On Wednesday afternoon, the Ron A. Hites Award for an Outstanding Research Publication in the Journal of the American Society for Mass Spectrometry (JASMS) went to John Klassen of the University of Alberta (Edmonton, Alberta, Canada), and co-authors Lan Liu, Alyson Baergen, Klaus Michelsen, Elena N. Kitova, and Paul D. Schnier for their paper “Energetics of Intermolecular Hydrogen Bonds in a Hydrophobic Cavity.” The award recognizes an outstanding publication of original research, based on a paper’s innovative aspects, technical and presentation quality, likely stimulation of future research, and impact on future applications. It is named to honor Professor Ron Hites of Indiana University, who led the creation of JASMS in 1988 while president of ASMS. It includes $2000 and a certificate for each author.

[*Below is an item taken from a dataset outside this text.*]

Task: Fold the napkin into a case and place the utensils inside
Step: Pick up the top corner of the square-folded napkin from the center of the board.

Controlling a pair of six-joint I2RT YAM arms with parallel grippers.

Postdoctoral Awards were also presented on Wednesday afternoon. Three awards in the amount of $10,000 each went to Martin Paine of Georgia Institute of Technology, Valentina Pirro of Purdue University, and Gloria Sheynkman of Harvard Medical School. The awards are intended to promote the professional career development of postdoctoral fellows in the field of mass spectrometry. Activities funded by these awards include conference and workshop attendance, travel to other mass spectrometry laboratories, and the purchase of books and software.
A closing event took place Thursday evening at the City Museum, where visitors traveled through a maze of turrets and open “tunnels” that led to fantastic structures and sculptures. A test of balance and courage could be taken in the museum’s caves and “impossible” slides.